Directions for this task | Your response should consist of the full data, set down exactly.

Collected data |
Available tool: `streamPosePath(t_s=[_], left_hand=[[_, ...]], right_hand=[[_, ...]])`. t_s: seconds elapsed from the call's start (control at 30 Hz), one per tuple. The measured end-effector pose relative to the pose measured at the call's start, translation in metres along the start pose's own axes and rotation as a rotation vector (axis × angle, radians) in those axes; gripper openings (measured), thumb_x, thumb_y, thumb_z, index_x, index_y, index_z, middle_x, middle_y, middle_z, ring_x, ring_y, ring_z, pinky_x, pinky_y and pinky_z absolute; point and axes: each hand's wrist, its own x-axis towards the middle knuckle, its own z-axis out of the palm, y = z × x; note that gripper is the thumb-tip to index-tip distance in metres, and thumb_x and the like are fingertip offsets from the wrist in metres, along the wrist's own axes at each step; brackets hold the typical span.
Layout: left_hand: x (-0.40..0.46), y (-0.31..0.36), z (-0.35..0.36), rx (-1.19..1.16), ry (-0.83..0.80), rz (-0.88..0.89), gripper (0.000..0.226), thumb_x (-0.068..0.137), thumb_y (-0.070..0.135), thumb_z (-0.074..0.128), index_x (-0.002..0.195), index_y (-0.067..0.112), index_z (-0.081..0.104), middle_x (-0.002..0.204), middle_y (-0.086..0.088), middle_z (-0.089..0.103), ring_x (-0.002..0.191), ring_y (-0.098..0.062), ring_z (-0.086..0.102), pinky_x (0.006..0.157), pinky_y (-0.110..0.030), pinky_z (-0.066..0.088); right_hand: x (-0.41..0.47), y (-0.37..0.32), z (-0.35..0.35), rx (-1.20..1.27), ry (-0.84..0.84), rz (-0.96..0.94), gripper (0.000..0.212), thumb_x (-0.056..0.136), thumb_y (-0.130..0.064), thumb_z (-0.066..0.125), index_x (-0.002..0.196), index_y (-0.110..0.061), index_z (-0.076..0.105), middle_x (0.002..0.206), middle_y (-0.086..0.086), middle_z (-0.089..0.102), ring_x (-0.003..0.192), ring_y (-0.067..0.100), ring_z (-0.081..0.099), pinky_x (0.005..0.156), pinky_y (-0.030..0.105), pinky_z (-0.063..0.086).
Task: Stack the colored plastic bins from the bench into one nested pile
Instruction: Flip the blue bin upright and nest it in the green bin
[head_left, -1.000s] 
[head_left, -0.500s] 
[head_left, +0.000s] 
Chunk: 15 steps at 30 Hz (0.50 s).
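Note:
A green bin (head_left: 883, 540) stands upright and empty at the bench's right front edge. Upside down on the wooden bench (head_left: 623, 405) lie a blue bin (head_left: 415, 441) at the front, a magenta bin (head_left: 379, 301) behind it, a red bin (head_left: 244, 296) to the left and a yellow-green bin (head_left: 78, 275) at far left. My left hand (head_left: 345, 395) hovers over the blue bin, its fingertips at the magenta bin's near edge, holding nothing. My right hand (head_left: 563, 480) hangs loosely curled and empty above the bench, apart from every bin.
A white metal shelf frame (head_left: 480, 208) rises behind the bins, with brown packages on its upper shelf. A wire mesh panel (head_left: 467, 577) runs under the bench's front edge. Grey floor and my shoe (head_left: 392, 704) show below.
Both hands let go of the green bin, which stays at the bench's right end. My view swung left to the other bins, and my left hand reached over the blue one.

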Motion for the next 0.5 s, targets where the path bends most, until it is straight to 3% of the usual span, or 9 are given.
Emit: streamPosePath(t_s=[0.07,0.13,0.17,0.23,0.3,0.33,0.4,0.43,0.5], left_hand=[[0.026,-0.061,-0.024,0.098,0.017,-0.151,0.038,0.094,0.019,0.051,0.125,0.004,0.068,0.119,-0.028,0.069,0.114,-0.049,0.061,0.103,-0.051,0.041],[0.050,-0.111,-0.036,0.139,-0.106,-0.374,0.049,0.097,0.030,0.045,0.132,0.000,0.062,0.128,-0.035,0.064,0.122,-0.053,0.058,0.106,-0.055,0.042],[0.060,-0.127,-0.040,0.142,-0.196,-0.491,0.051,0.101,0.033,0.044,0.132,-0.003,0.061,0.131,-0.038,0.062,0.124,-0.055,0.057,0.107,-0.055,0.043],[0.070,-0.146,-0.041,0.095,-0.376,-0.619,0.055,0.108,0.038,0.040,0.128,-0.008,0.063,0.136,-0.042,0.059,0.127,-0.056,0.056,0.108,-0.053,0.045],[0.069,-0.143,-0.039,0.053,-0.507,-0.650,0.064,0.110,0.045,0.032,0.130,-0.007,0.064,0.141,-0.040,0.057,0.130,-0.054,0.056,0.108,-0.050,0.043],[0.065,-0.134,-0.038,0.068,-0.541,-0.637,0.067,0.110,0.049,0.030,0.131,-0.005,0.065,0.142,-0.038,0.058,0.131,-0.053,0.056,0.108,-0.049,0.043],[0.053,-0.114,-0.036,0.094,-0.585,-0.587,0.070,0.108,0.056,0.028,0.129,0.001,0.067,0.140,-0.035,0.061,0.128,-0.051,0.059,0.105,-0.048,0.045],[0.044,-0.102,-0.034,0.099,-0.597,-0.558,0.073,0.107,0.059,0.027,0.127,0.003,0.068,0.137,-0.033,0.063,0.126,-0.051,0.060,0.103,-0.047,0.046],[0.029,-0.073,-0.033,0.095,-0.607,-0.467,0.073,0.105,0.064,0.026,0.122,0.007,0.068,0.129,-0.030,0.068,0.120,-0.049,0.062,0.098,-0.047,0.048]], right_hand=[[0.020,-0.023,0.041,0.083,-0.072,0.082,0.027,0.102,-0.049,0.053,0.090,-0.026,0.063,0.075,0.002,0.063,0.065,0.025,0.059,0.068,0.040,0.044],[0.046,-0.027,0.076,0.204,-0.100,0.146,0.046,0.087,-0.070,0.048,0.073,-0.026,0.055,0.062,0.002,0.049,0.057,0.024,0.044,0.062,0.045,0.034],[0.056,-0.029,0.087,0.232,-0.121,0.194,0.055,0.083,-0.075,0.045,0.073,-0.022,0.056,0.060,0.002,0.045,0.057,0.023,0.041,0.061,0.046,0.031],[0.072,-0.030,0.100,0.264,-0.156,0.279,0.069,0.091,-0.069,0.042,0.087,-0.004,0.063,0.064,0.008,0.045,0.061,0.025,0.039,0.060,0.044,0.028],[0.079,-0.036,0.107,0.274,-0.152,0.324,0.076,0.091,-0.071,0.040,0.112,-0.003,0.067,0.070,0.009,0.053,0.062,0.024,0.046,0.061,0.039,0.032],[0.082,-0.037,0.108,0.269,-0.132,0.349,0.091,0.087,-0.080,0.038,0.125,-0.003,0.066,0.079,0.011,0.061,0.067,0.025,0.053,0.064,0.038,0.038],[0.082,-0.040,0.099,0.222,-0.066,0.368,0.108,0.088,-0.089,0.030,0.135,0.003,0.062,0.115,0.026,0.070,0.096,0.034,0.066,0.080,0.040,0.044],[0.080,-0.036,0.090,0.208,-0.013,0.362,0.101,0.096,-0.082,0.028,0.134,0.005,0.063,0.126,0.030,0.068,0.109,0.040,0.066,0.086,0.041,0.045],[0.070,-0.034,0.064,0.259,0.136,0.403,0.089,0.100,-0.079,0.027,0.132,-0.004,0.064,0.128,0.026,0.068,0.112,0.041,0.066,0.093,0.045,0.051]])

Answer section |
Available tool: `streamPosePath(t_s=[_], left_hand=[[_, ...]], right_hand=[[_, ...]])`. t_s: seconds elapsed from the call's start (control at 30 Hz), one per tuple. The measured end-effector pose relative to the pose measured at the call's start, translation in metres along the start pose's own axes and rotation as a rotation vector (axis × angle, radians) in those axes; gripper openings (measured), thumb_x, thumb_y, thumb_z, index_x, index_y, index_z, middle_x, middle_y, middle_z, ring_x, ring_y, ring_z, pinky_x, pinky_y and pinky_z absolute; point and axes: each hand's wrist, its own x-axis towards the middle knuckle, its own z-axis out of the palm, y = z × x; note that gripper is the thumb-tip to index-tip distance in metres, and thumb_x and the like are fingertip offsets from the wrist in metres, along the wrist's own axes at each step; brackets hold the typical span.
Layout: left_hand: x (-0.40..0.46), y (-0.31..0.36), z (-0.35..0.36), rx (-1.19..1.16), ry (-0.83..0.80), rz (-0.88..0.89), gripper (0.000..0.226), thumb_x (-0.068..0.137), thumb_y (-0.070..0.135), thumb_z (-0.074..0.128), index_x (-0.002..0.195), index_y (-0.067..0.112), index_z (-0.081..0.104), middle_x (-0.002..0.204), middle_y (-0.086..0.088), middle_z (-0.089..0.103), ring_x (-0.002..0.191), ring_y (-0.098..0.062), ring_z (-0.086..0.102), pinky_x (0.006..0.157), pinky_y (-0.110..0.030), pinky_z (-0.066..0.088); right_hand: x (-0.41..0.47), y (-0.37..0.32), z (-0.35..0.35), rx (-1.20..1.27), ry (-0.84..0.84), rz (-0.96..0.94), gripper (0.000..0.212), thumb_x (-0.056..0.136), thumb_y (-0.130..0.064), thumb_z (-0.066..0.125), index_x (-0.002..0.196), index_y (-0.110..0.061), index_z (-0.076..0.105), middle_x (0.002..0.206), middle_y (-0.086..0.086), middle_z (-0.089..0.102), ring_x (-0.003..0.192), ring_y (-0.067..0.100), ring_z (-0.081..0.099), pinky_x (0.005..0.156), pinky_y (-0.030..0.105), pinky_z (-0.063..0.086).
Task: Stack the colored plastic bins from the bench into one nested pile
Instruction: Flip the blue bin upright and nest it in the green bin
[head_left, -1.000s] 
[head_left, -0.500s] 
[head_left, +0.000s] 
Chunk: 15 steps at 30 Hz (0.50 s).
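Note:
A green bin (head_left: 883, 540) stands upright and empty at the bench's right front edge. Upside down on the wooden bench (head_left: 623, 405) lie a blue bin (head_left: 415, 441) at the front, a magenta bin (head_left: 379, 301) behind it, a red bin (head_left: 244, 296) to the left and a yellow-green bin (head_left: 78, 275) at far left. My left hand (head_left: 345, 395) hovers over the blue bin, its fingertips at the magenta bin's near edge, holding nothing. My right hand (head_left: 563, 480) hangs loosely curled and empty above the bench, apart from every bin.
A white metal shelf frame (head_left: 480, 208) rises behind the bins, with brown packages on its upper shelf. A wire mesh panel (head_left: 467, 577) runs under the bench's front edge. Grey floor and my shoe (head_left: 392, 704) show below.
Both hands let go of the green bin, which stays at the bench's right end. My view swung left to the other bins, and my left hand reached over the blue one.
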
Motion for the next 0.5 s, targets where the path bends most, until it is straight to 3% of the usual span, or 9 are given.
Emit: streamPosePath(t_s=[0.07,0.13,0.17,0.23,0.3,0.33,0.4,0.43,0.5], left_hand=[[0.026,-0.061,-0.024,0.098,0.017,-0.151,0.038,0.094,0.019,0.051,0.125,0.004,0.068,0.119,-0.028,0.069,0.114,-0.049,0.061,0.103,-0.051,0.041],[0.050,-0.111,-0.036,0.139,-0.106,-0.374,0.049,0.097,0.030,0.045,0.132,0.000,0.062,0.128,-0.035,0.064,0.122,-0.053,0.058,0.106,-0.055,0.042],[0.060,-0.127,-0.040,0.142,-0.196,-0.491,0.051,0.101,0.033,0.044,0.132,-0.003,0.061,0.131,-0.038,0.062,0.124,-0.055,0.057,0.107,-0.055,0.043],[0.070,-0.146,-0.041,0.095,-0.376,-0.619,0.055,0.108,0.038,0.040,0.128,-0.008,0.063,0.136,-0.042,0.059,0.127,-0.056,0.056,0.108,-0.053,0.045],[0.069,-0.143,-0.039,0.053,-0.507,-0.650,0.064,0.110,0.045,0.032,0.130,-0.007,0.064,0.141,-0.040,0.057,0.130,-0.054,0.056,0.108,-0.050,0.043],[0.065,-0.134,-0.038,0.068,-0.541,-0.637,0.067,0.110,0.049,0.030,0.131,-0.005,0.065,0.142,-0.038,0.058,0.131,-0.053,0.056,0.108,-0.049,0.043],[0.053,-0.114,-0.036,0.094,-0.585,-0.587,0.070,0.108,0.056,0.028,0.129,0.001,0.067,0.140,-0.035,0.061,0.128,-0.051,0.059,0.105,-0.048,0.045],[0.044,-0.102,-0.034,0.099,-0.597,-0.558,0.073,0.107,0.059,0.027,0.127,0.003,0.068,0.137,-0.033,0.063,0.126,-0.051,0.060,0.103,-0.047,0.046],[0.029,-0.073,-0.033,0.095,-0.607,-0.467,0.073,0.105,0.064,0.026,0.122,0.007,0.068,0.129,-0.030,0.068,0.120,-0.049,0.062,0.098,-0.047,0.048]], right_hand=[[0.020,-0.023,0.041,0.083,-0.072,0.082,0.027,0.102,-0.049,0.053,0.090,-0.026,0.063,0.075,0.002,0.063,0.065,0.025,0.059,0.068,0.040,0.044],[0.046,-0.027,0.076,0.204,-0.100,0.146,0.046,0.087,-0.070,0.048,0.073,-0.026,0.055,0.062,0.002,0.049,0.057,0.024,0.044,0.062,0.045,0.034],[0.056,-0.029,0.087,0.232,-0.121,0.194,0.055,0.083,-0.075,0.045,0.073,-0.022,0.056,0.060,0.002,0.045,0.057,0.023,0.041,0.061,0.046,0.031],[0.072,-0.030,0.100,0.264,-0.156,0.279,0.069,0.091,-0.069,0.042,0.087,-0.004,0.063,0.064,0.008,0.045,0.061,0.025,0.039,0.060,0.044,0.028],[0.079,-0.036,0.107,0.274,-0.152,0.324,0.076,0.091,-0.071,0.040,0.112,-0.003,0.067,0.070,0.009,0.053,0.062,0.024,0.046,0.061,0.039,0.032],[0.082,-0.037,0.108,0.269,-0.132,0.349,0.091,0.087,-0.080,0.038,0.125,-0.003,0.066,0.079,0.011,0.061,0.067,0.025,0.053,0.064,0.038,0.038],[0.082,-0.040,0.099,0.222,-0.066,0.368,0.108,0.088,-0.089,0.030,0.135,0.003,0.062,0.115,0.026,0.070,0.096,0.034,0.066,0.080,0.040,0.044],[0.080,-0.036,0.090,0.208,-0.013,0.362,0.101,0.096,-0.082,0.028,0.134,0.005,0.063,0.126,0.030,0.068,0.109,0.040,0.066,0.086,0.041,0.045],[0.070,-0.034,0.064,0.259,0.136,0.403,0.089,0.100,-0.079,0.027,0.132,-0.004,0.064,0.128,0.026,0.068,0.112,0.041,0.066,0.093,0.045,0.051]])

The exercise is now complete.